После занятий она беседовала, чаще с Луы, и узнавала много чего интересного.
Каждый пестрокрылый жил в собственном жилище, один или с верным другом – саммакой. Пестрокрылые очень любили саммак, и те отвечали взаимностью. Эти домашние саммаки несколько отличались от диких, особенно от вислоухих саммак Длиннолесья. Они были меньше, чуть грациознее, мало зевали, но смотрели в глаза хозяевам так, что те ни в чём не могли отказать. "Как плащеносцы, – подумала Первая, – или кошки, когда им чего-нибудь надо".
Саммака
Саммака к ней ластился, показывал брюшко, но только ты умилялась и хотела его приласкать, убегал и возвращался в конце их беседы.
– У Вас прекрасные питомцы, – похвалила девушка, – может, люди тоже когда-нибудь приручат саммак.
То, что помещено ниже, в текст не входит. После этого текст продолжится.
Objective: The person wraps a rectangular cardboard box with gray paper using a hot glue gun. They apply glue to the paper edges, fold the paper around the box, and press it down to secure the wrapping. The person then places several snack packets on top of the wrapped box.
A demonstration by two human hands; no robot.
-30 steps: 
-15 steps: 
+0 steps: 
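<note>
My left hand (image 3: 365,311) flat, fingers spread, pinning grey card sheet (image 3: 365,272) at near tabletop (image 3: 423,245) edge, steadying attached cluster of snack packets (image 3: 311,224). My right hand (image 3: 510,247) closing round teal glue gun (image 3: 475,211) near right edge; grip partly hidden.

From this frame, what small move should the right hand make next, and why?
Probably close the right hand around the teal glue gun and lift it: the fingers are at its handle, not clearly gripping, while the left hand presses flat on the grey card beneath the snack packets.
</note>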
Луы помедлил, стараясь обдумать сказанное, но после кивнул, как она и учила.
Первая встала и подошла к стене.
– Прекрасный камень, – сказала она, проводя рукой по поверхности – красивый, светится, да ещё и тёплый.
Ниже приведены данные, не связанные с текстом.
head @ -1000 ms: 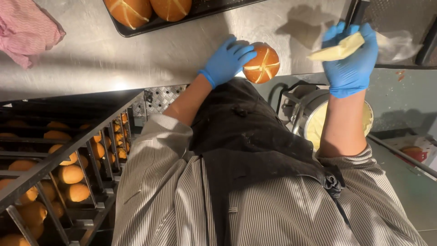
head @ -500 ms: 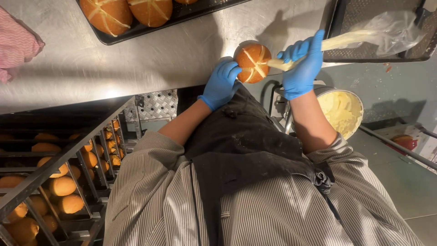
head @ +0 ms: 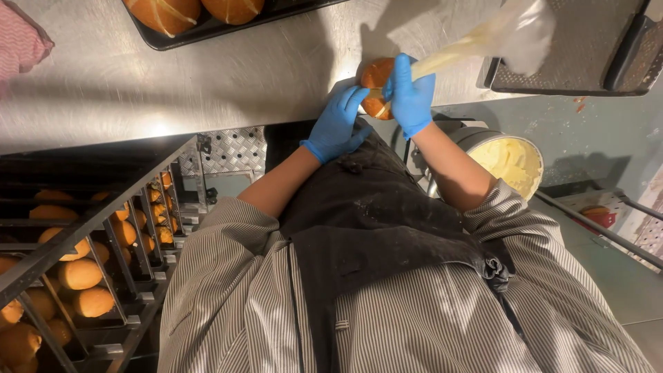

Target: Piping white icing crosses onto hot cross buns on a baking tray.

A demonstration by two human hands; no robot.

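At the worktop point(head: 207, 90) front edge, the left hand point(head: 336, 124) cups the bun point(head: 376, 74) from below, fingers curled around it. The right hand point(head: 411, 97) is clenched on the piping bag point(head: 497, 34), its tip at the bun. To fill well: keep the bun steady, the tip buried, and squeeze evenly from the bag's top.

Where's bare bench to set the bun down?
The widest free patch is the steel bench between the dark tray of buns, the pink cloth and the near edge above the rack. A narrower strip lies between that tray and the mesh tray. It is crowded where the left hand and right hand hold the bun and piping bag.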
– Это камень с гор, – ответил Луы, – он поглощает огонь небес, а потом отдает его нам.
– Мы, люди, строим в основном из дерева.
Луы, казалось, не понял сказанного. Или был удивлен.
А может, разочарован.
– Дерево… Лес…
Пестрокрылый склонил голову набок.
– Те деревья, что растут в Лесу с большой буквы, который мы называем Лесом зримых душ, – попыталась помочь ему Первая, – из них мы и строим. У вас же есть деревья, свои́?
"Ну как же, – подумала девушка, – есть же саммачки, есть плащеноски, шептуньи – значит, есть пестрокрылки. Ведь пестрокрылые шестилапы".
– Мы, Лес – одно, – ответил Луы наконец, – Лес – часть Народа Холмов. Наши сёстры и матери. То, что вы назвали "деревья". Они живут в Лесу. Мы живем рядом. Мы – братья, они – сёстры.
Первая пыталась понять.
Её поразила мысль, даже скорее не мысль, озарение. Настолько элегантное, и в то же время такое громоздкое, что с трудом помещалось в сознании. "Неужели…" – подумала девушка.
– Погоди, погоди…
Она поняла, что же такого странного было в этом народе. Первая привыкла, что у других зримых душ, тем более шестилапов, выявить отличие между мужскими и женскими особями невозможно, если оно даже и есть. Кто-то ей говорил, что его и нет, этого отличия, что выносить потомство может любой, а самки, самцы – это всё про незримых. Прирученные людьми шестилапы не размножались, поэтому и смысл в этих поисках отпадал.